Na sua ânsia de cortar nas despesas públicas, o governo de José Sócrates tem a intenção de encerrar mais uns quantos hospitais psiquiátricos. O resultado é simples: vão haver por aí, mais uns quantos malucos à solta! Em contrapartida, os desempregados que estão a receber subsídio de desemprego, vão deixar de poder sair de casa, duas horas da parte da manhã, ou duas horas da parte da tarde, em semanas alternadas. A medida tem por objectivo cortar o subsídio a quem ande a trabalhar em qualquer biscate, como ajuda para os “alfinetes” (e pelos vistos, a procurar novo emprego), logo com dupla fonte de rendimentos, lesando assim as finanças públicas. Como disse o Daniel Oliveira, só falta terem que usar a pulseira electrónica, como se fossem arguidos em liberdade provisória. O governo quer evitar assim, que os desempregados enriqueçam desmesuradamente à custa do orçamento de estado, ao passo que pouco ou nada faz para pôr ordem nas falências em cascata, com patrões ausentes em parte incerta, nas empresas de barracão e vão-de-escada, combatendo assim a proliferação da economia paralela, que além de não pagar impostos, lá vai singrando à custa de muito trabalho precário e semi-clandestino.

Choque Fiscal

O velho “selo” do automóvel vai deixar de ser um imposto autárquico de circulação para passar a ser uma taxa que se aplica a todos os veículos automóveis, circulem eles ou não. Quer isto dizer que pode estar recolhido numa garagem, imóvel e moribundo, ou em exposição num qualquer museu, que os reformadores de impostos não têm contemplações, e todos vamos levar pela medida grande. O proprietário passará a ser notificado pelo correio para efectuar o pagamento, e só depois receberá a respectiva vinheta. Prevêm-se monumentais confusões, sobretudo nos casos em que os proprietários venderam os carros, e o novo proprietário, pelas mais variadas razões, nunca regularizou o registo de propriedade. Num devaneio de futurologia, prevê-se que a taxa venha a ser extensiva a todos os electrodomésticos. Isto é o governo Sócrates no seu melhor, na versão de “choque fiscal”, a espremer vigorosamente os contribuintes, a fim de arranjar verba, para dar emprego a mais uns quantos “assessores” e “especialistas”.

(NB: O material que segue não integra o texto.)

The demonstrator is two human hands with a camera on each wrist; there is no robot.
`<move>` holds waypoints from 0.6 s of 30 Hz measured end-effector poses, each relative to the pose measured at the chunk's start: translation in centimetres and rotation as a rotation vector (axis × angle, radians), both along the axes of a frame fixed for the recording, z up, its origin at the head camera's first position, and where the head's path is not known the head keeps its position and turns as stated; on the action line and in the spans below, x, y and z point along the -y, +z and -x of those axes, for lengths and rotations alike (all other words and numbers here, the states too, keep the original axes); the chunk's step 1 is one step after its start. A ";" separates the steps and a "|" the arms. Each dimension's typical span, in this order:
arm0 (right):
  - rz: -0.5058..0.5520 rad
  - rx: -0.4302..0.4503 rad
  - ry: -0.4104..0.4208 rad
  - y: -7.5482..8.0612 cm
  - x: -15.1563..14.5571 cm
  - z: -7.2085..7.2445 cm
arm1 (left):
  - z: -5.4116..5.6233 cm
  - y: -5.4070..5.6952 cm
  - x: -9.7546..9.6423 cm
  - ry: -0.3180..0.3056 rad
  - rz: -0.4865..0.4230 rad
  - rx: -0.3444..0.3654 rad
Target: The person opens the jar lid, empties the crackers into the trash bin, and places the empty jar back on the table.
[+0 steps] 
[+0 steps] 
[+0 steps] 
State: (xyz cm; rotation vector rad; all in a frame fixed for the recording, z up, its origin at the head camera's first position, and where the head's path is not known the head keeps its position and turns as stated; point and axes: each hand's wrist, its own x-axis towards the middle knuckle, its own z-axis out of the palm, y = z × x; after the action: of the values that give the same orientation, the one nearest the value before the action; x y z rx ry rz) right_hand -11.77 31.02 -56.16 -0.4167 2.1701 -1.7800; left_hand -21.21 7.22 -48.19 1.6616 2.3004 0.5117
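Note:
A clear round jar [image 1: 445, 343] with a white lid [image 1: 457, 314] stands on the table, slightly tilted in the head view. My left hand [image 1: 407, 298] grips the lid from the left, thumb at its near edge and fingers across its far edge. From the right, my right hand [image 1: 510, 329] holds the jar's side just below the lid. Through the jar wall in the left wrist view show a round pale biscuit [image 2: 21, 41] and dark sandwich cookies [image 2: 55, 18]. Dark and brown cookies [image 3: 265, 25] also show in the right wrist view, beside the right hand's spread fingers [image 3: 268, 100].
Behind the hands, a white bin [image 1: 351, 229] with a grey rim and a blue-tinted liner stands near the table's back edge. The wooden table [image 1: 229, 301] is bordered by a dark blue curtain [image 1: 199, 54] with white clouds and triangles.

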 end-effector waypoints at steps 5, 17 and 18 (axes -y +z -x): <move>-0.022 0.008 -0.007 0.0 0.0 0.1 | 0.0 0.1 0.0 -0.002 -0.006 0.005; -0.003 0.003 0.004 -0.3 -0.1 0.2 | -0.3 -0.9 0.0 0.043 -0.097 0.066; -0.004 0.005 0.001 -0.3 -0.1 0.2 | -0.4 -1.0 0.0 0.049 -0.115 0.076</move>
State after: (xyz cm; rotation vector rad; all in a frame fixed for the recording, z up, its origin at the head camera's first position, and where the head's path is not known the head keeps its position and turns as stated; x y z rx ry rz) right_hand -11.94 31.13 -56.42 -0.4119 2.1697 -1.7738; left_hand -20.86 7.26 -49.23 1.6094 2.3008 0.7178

sexta-feira, novembro 04, 2005

Prisão Perpétua

Que prazer encontrarão as pessoas no facto de terem pássaros engaiolados, seres que sem cometerem qualquer crime, estão a sofrer tamanho castigo, sem direito a revisão de processo, saídas precárias ou redução de pena. Quando cantam para nosso consolo e deleite, nós que não entendemos a letra da canção, talvez estejamos a ser assediados com pedidos de clemência, rogando-nos para que lhes deixemos a portinhola entreaberta, para iniciarem uma fuga, que por força do choque com a novidade e diversidade do mundo, poderá ser tão efémera como o viço de uma flor. Não esqueçamos que foram feitos para voarem e viverem num mundo de liberdade, cujos limites são a imensidão dos grandes espaços.

Pulo do Jacaré


É lamentável, mas esqueci o nome desta cascata. Lembro-me apenas que se localizava algures no Kwanza Norte, em Angola. Chamemos-lhe Pulo do Jacaré, até que alguém reconheça o local e lhe devolva a sua verdadeira identidade. Estive lá em 1970, e para lá chegar tive que percorrer uma razoável distância a pé, talvez uns dois ou três quilómetros, por um trilho que se esgueirava pelo meio do capim. O silêncio começou por ser cortado por um breve sussurro, depois por um sopro contínuo, finalmente por um rugido que subiu de intensidade, até que de repente, o espectáculo das águas em fúria se abriu à minha frente.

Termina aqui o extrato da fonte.